- **Work to be completed**: Search the entries below for the word "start" and copy every line where it appears.

Records from a collection:
-------------------------

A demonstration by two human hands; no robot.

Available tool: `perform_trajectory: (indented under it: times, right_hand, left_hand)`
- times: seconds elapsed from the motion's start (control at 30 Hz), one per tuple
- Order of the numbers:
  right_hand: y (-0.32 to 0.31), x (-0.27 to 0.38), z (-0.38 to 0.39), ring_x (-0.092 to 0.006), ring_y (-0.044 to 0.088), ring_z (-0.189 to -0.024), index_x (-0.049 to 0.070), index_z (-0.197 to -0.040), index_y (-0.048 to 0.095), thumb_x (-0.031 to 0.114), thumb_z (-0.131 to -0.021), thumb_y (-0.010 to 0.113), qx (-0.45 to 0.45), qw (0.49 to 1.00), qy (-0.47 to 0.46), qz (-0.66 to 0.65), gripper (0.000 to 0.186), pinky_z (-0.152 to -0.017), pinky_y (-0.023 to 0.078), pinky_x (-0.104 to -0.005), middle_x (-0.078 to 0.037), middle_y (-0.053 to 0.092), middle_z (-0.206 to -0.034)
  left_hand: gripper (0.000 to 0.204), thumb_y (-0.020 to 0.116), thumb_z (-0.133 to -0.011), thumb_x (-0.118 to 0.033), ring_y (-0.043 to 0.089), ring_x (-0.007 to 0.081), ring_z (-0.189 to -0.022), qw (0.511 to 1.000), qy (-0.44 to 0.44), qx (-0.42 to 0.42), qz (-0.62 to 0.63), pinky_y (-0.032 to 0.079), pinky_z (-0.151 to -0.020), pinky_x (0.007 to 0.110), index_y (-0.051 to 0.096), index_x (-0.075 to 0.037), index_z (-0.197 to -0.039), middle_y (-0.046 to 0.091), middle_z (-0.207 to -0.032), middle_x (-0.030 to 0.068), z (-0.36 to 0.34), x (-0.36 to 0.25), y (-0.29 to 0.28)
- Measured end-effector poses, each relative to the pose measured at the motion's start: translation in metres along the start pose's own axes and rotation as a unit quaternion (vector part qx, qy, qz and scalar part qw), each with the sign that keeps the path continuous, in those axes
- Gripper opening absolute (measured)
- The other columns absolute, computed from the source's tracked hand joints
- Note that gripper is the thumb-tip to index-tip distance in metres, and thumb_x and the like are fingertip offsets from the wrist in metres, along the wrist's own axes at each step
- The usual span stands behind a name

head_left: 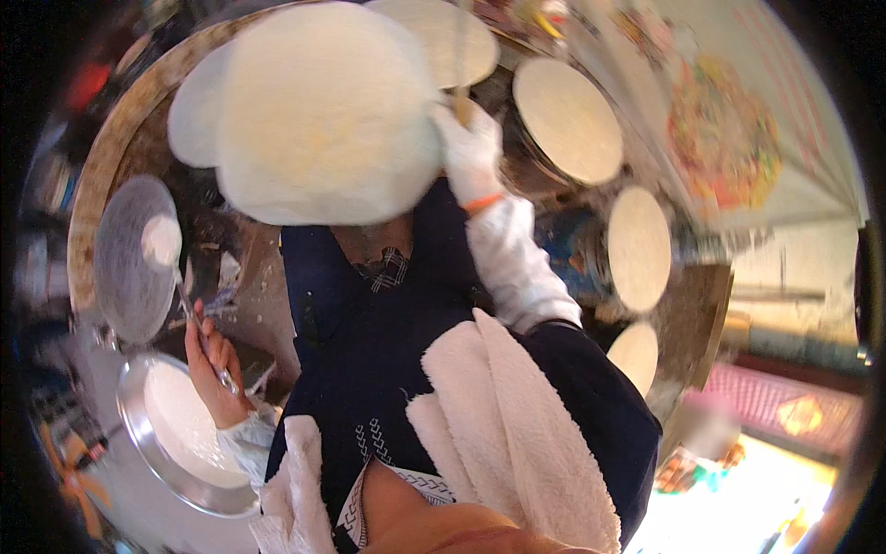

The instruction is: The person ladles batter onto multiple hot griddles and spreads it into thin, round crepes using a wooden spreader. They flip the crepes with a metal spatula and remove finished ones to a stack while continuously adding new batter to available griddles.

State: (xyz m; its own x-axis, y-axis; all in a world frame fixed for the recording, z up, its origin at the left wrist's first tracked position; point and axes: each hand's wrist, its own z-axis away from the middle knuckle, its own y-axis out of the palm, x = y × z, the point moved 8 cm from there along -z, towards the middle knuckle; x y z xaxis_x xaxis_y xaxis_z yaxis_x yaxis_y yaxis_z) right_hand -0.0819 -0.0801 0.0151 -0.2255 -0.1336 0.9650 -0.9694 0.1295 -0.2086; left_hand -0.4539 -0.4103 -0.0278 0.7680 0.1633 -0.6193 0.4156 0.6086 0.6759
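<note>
the left hand (210, 365) is closed around a ladle handle (198, 334) above a steel bowl of white batter (185, 434). farther off, the gloved right hand (471, 152) is gripped on a wooden stick (459, 65) beside a large pale crepe (323, 111).

Big pale flatbread sheet (328, 115) fills the 12 o'clock area, pinched at its right edge by the right hand (471, 148) in a white glove. At 9 o'clock the bare left hand (212, 360) grips a metal ladle (189, 309) reaching onto a round griddle (129, 263). A steel bowl of white batter (180, 434) sits at 8. More round sheets (568, 120) run 1 to 4.
</note>
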Motion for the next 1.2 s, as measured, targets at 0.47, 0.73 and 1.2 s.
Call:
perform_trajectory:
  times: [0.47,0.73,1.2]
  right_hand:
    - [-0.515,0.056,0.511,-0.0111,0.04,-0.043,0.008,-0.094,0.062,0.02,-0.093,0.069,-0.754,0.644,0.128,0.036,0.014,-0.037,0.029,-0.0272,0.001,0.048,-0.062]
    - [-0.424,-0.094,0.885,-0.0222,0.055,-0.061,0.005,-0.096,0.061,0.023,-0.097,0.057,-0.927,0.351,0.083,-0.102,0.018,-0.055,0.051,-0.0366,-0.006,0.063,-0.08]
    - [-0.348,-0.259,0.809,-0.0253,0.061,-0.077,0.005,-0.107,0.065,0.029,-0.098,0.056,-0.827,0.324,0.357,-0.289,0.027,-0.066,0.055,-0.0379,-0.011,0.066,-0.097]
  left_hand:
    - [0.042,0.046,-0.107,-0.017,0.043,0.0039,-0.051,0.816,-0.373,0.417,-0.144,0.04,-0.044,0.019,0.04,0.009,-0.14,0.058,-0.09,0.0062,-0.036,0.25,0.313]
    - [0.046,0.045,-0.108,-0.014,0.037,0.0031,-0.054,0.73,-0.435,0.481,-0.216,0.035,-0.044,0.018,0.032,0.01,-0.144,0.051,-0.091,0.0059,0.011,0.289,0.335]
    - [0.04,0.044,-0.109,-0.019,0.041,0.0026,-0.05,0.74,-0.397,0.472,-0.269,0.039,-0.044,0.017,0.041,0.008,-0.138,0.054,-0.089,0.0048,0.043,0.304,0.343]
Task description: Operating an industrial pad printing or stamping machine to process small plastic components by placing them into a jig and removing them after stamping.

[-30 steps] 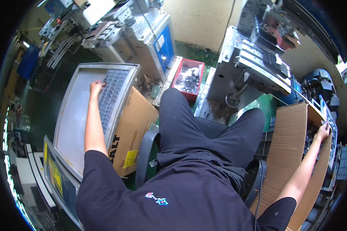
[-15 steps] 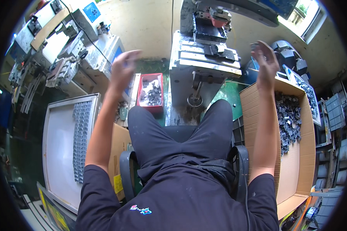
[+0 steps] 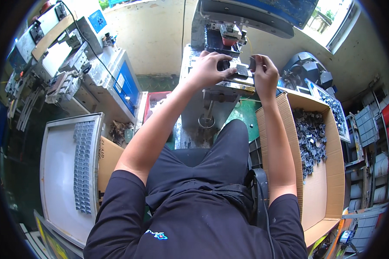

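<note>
My left hand (image 3: 211, 70) is at the front bed of the machine (image 3: 190, 64), thumb and fingers curled round a small dark part (image 3: 223, 65). This part sits at the left side of the holding fixture (image 3: 240, 71), and the fingers partly hide it. To the right of the fixture, my right hand (image 3: 266, 73) is raised, its thumb and fingertips pinching a small dark grey piece (image 3: 252, 63). Above and behind the fixture hangs a red pad (image 3: 229, 42) under the machine's head.
A cardboard box (image 3: 277, 125) on the right holds many small dark parts (image 3: 311, 138). At left, a framed white tray (image 3: 58, 159) carries rows of grey parts (image 3: 84, 168). A red bin (image 3: 153, 101) is partly behind my left forearm. Another machine (image 3: 112, 73) stands far left.
Both hands have come inward to the machine's bed, the left moving right and the right moving left. A dark piece now shows in the right fingertips. The whole view has shifted slightly.
</note>
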The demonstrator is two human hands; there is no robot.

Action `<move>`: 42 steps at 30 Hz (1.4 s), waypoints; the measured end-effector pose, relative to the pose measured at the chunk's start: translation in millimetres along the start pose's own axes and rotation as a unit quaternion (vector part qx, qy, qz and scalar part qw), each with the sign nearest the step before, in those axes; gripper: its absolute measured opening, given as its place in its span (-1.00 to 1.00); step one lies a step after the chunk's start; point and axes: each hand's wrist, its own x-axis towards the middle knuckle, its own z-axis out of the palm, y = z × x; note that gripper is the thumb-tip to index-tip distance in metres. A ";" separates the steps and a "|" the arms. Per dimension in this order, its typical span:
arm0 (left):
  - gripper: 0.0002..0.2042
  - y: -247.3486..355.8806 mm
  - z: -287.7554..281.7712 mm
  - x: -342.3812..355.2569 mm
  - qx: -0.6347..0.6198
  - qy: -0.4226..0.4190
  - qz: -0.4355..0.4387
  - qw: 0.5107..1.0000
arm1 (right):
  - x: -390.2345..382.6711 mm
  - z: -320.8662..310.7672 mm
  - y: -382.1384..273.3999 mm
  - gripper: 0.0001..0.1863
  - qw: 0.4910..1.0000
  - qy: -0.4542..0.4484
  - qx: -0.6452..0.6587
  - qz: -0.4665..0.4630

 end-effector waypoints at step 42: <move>-0.53 -24.1 -37.1 -49.9 -0.267 0.271 -0.079 0.921 | -0.4 28.2 1.1 -0.75 0.973 -0.161 -0.148 -0.075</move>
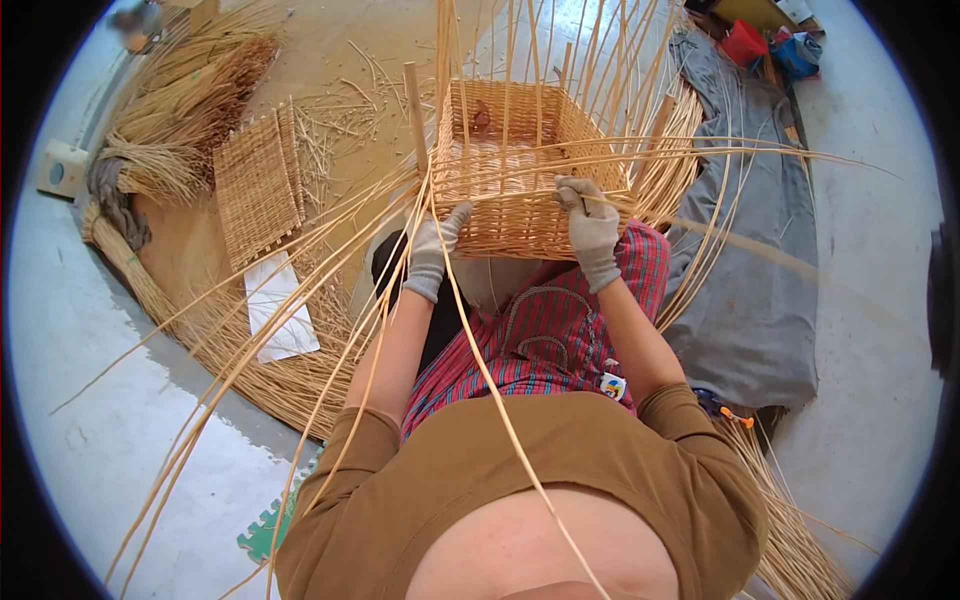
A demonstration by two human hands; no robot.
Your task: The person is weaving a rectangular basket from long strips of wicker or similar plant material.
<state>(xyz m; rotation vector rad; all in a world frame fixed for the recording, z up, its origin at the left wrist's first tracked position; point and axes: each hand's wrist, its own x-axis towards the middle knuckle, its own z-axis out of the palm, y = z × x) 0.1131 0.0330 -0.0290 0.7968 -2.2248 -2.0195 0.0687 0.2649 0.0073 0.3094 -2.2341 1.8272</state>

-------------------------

- **Finished exercise**:
- times: seconds elapsed from the motion's start (control at 30 Hz), one per tuple
- Measured end-effector poses, each relative to the pose measured at the motion's start: translation in metres along the start pose's own axes and rotation as a unit quaternion (vector part qx, qy, qz and scalar part qw), each with the sign that keeps the path continuous, in those axes
Action `<move>`: 42 steps at 30 Hz (1.4 s), waypoints; the measured end-effector pose, relative to the pose measured at the chunk's start: translation in millimetres along the start pose's own axes and rotation as a unit quaternion (vector part qx, qy, qz and scalar part qw), each with the sign nearest the step before, in those axes; gripper: its absolute measured opening, given as its place in its span (-1.00 to 1.00); step one lies a step after the chunk's start; point and axes: each hand's wrist, its own x-axis towards the middle knuckle, its own z-axis out of the palm, y = z × x; note that gripper is the thumb-tip to index-tip distance in metres. A ";" separates the steps and a "|" the arms. Per dimension in this order, its typical span:

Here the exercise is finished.